Some were proud that Langbarrow should participate in the century's advances; but others, like Mrs. Dodd, wondered "why t' old family should throw away good brass, as was bad enough to get hold of, in such like!" They were inclined to think that "No good would come of it." And they were perhaps justified in their prophecies when first the baronet's wife died, and then cancer, that scourge of vigorous middle age, cut short Sir Walter's days, and he was compelled to leave the greater part of his fortune to Alan, with earnest instructions to carry out plans already carefully arranged.

Sir Alan, greatly distressed over his father's sufferings and premature death, had under the immediate im

pulse, both inwardly and outwardly vowed to carry out his wishes, so the valley still looked on as the work proceeded.

Sir Alan had been born about a century too late. He was never truly interested in the mansion-building enterprise; for he was far happier in his stables, or walking the country with his gun under his arm, or satisfying himself regarding the points of his innumerable dogs, and hounds, and horses, than in considering architectural devices, or planning for life on a more ambitious pattern.

What did the size of his house matter? His position was such that it required no artificial elevation. Sir Alan was Sir Alan. What did it matter that every cranny of the old place was crowded with relics, armor, pictures, curiosities, with histories long forgotten. Would they look better in a modern mansion-spread out for the broad stare of a curious upstart rabble?

Sir Alan took his position as landowner seriously, and farmed with a keen instinct. He went in for prize stock himself, and improved that of the valley with lavish neighborliness. He knew the capabilities of every cover, and led the hunt over the Great White Scar with his own hounds and after his own deer. He sat comfortably in the farmers' kitchens, joked with the men, and described at length and in minute detail shooting achievements of long-past years. Book learning was his abhorrence, and bodily skill in men, beauty in women, and breeding in animals were his standards of excellence. He lavished prizes on the youngsters at the Langbarrow sports, but subscribed to the schools with a grunt of disapprobation.

For long he was perfectly satisfied with a bachelor existence, and his brother Simon was some years ahead

of him in settling for life by marriage with Miss Louisa Lessington, daughter of a north-country ironmaster.

Miss Lessington rejoiced in having captured for herself a husband of undoubted pedigree, though she was far from despising the wealth and importance of her own family.

From childhood she had been surrounded by relations who walked in all the freshly painted glory of ironmaster princedom, and though brought up in a middle-class atmosphere of conventional piety, Mrs. Simon worshiped the god of the Right Thing, rather than the God of Right.

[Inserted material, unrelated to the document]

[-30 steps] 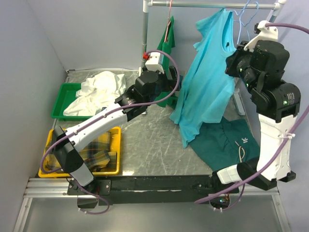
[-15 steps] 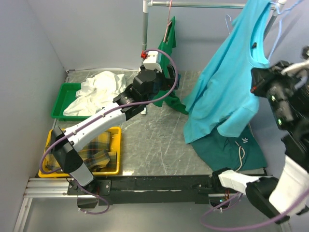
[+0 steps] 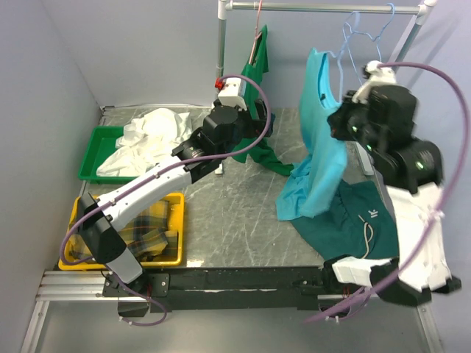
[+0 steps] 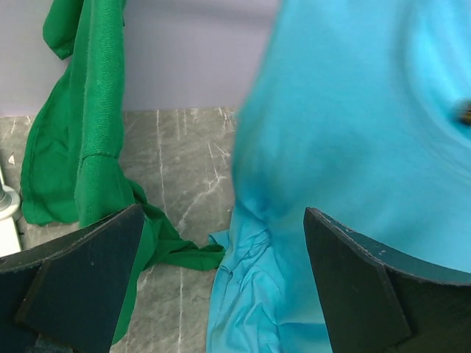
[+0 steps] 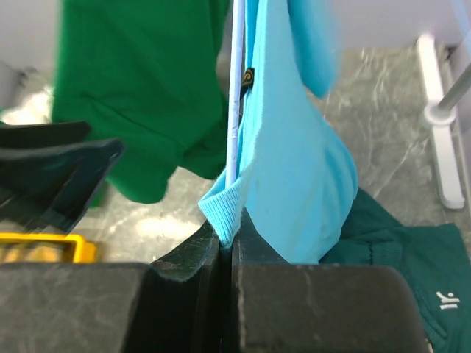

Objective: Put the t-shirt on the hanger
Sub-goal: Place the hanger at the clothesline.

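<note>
Turquoise t-shirt (image 3: 322, 158) hangs vertical, collar up; right pincer (image 5: 229, 244) pinching it, left pincer (image 4: 222, 220) spread.

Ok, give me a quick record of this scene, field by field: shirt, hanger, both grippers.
t-shirt: turquoise, hanging from the right gripper, lower end bunched on the table
hanger: light-blue wire beside the collar
right gripper: shut on collar and wire
left gripper: open, empty, facing the t-shirt
green shirt: hanging behind
dark teal garment: flat on table
</note>
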`<action>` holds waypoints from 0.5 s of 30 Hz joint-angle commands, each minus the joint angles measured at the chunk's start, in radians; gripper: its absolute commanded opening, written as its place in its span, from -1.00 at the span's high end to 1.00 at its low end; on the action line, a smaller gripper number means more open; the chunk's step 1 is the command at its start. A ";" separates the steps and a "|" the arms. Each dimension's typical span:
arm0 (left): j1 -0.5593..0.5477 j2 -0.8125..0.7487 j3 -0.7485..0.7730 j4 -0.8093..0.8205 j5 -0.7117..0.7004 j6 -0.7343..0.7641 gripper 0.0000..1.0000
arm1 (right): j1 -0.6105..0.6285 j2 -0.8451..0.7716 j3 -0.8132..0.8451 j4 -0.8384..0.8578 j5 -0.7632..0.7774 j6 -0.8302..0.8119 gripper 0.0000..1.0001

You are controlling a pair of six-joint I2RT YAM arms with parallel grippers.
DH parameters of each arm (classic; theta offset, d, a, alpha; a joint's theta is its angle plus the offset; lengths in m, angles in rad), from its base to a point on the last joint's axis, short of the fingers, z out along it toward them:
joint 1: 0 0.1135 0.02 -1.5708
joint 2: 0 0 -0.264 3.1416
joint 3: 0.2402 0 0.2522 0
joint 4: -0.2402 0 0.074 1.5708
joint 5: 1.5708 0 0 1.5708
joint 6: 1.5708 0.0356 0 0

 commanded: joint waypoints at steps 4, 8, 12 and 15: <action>0.007 -0.079 0.012 -0.020 0.055 -0.005 -0.92 | -0.012 0.228 0.202 0.065 0.018 -0.041 1.00; 0.007 -0.119 -0.009 -0.007 0.120 -0.020 -0.91 | -0.033 0.345 0.341 0.062 0.026 -0.046 1.00; 0.005 -0.134 0.003 -0.020 0.156 -0.022 -0.90 | -0.035 0.409 0.417 0.090 0.020 -0.040 1.00; 0.007 -0.145 0.001 -0.023 0.176 -0.030 -0.91 | -0.035 0.440 0.417 0.110 0.024 -0.046 1.00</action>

As a girl, she had felt that to be a Miss Lessington of Lessingborough was to enfold glory in her very arms— but after marriage naturally the supremely important object in life was to secure the aggrandizement of Mrs. Simon de Renegil.

At the time of Alan's marriage, Simon and his wife were living at Netherbeck, a small property adjoining the Langbarrow estates, over on the far side of Beethnot, a low fell which ran some short distance on the west of the valley.

The size of the house was a continual grief to Mrs. Simon, and considering the wealth she possessed of her own, and the fact that her husband was coining money, not only as a banker in Dudness, but also in connection with Mr. Hugh Denton, she considered it hard that Simon declined either to build or move.

"He's ter❜ble cautious-and he's ter'ble near-is Mr. Simon," said Langbarrow, diving into the secrets of all its households.

Poor Sir Alan, committed to the distasteful task of mansion building, threw himself upon the compassion of his more ambitious brother.